On the positive side, multilateral banks introduced the Belém Framework for Nature Finance. This aims to unlock private capital for biodiversity and ecosystem restoration.⁸ At Foresight, we are committed to supporting this agenda through our Natural Capital portfolio, which includes over 12 million trees in our UK afforestation programme and more than 19,000 hectares of sustainably managed land. This portfolio delivers carbon sequestration benefits while creating significant opportunities for biodiversity gain and nature recovery.
Renewables as a solution
Whilst geopolitical frictions have contributed to a sense of inertia, dramatic growth in the deployment of renewable energy remains a clear positive. COP30 reaffirmed the COP28 pledge to triple global renewable capacity by 2030 and double energy efficiency. Leading global utility companies announced a $1 trillion investment pipeline for grids and storage, boosting annual energy transition spending by 25% to $148 billion.⁹ This focus mirrors Foresight’s own view that the green transition depends not just on generation, but on grid connectivity and flexibility. These are particular areas of focus in several Foresight investment strategies including Foresight Energy Infrastructure Partners.¹⁰
Conclusion
So did the ‘implementation COP’ deliver? There was no headline achievement. But that was never the objective. Previous commitments were reaffirmed and multilateralism survived. There was little if any backsliding and against that altogether more modest bar, the summit was at least not a failure.
But while the UN process remains vital for forging a global response, within the current geopolitical climate the real work will move to complementary but separate channels. Brazil has committed to spending the next year overseeing two separate roadmap initiatives outside of the COP agenda. One of these ‘coalitions of the willing’ will focus on fossil fuel phase-out with the other combating deforestation.

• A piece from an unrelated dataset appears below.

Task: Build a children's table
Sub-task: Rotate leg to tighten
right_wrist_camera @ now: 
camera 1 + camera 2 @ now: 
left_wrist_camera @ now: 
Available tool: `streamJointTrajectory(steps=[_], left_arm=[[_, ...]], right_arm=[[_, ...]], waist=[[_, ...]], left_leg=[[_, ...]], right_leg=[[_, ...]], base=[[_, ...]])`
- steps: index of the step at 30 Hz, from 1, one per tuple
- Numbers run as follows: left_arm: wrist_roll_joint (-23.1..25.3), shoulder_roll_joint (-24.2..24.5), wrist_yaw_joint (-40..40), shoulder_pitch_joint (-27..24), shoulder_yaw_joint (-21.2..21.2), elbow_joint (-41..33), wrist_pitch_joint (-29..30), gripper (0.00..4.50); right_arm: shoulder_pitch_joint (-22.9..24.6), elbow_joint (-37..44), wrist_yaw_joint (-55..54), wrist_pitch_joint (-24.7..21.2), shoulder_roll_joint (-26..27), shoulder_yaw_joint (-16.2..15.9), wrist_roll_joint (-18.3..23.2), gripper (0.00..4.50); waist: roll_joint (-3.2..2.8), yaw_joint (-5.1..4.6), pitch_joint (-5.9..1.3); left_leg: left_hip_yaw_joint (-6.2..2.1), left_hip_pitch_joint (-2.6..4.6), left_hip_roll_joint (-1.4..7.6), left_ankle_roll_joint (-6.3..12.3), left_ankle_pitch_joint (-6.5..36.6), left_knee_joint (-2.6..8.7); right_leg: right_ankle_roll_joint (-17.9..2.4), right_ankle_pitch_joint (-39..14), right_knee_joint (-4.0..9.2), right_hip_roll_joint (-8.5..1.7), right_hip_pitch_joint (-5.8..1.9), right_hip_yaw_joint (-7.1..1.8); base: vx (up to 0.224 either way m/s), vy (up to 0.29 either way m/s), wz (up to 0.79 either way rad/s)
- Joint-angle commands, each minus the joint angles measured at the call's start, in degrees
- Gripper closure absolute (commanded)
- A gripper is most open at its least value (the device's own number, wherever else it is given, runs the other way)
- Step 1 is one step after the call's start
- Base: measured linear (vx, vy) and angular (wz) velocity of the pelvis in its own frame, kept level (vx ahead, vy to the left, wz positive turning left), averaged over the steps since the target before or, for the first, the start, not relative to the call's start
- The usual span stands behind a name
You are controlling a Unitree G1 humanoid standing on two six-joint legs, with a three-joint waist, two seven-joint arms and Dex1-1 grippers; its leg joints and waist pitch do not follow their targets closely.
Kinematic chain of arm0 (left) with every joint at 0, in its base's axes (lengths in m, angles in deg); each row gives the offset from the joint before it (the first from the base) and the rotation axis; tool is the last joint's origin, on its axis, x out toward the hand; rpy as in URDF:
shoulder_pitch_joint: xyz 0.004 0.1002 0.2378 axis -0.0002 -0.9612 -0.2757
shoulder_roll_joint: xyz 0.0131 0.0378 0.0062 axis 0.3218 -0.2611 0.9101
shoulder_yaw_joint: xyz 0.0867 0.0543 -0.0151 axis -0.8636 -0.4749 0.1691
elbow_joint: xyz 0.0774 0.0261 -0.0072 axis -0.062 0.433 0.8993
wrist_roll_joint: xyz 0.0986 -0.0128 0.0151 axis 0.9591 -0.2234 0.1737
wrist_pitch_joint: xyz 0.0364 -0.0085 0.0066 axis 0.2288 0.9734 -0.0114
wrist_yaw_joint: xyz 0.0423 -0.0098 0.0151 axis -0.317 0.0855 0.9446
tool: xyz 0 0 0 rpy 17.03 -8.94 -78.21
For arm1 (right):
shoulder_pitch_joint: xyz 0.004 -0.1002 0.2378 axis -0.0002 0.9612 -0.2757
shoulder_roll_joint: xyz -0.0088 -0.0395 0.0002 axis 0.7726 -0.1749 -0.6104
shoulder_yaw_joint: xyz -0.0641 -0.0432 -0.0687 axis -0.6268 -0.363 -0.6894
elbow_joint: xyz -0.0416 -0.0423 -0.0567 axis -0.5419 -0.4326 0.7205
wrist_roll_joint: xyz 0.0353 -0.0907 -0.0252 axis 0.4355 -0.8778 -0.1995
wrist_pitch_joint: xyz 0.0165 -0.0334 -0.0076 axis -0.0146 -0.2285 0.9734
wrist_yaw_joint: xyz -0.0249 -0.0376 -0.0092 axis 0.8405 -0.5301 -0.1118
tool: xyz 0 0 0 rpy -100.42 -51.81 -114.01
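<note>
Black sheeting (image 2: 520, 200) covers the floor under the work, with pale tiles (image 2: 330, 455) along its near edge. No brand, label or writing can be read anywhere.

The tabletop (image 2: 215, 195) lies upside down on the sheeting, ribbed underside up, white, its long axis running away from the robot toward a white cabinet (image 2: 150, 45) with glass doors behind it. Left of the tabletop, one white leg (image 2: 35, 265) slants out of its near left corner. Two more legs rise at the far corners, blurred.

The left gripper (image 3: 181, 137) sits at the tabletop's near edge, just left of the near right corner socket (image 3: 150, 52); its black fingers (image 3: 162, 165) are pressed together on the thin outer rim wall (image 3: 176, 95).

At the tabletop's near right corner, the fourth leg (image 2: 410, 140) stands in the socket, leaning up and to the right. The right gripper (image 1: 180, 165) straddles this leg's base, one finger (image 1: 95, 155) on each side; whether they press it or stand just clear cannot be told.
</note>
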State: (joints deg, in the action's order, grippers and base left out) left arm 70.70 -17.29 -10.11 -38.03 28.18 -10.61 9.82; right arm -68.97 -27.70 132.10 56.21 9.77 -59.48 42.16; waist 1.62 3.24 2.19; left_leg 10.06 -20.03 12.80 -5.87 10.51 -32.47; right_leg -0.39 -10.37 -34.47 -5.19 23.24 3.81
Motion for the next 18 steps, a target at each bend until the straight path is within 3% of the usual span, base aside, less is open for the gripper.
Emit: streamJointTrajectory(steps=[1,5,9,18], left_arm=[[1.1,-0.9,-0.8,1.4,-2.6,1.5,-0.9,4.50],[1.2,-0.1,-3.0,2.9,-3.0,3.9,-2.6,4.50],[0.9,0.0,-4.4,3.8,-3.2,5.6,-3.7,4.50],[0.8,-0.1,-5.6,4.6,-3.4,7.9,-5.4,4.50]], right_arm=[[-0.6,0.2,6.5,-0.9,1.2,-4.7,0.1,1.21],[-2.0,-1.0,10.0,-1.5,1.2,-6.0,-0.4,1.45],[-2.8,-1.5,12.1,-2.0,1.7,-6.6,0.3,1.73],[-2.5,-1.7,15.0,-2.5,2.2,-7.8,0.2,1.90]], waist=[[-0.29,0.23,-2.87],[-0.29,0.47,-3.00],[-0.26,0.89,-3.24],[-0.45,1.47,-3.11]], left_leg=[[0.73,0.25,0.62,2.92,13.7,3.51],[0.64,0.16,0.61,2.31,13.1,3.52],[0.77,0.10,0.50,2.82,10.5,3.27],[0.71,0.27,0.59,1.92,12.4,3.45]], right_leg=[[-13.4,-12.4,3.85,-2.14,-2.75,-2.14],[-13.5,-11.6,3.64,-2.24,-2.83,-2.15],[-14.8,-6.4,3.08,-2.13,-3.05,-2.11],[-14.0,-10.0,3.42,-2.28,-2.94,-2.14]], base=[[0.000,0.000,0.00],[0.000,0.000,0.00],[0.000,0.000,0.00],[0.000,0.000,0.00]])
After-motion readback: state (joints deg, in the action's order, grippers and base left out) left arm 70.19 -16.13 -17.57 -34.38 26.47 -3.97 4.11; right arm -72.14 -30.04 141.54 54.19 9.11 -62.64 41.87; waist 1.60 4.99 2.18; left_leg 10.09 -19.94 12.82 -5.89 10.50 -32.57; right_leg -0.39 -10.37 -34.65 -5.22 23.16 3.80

Alongside these coalitions of committed countries, businesses and investors like Foresight continue to rapidly deploy renewable power, battery storage and other enabling technologies. The economics have now moved beyond the politics, and attracted by the opportunity of easily deployable, cheap and secure power it is now private enterprise that is the engine for change.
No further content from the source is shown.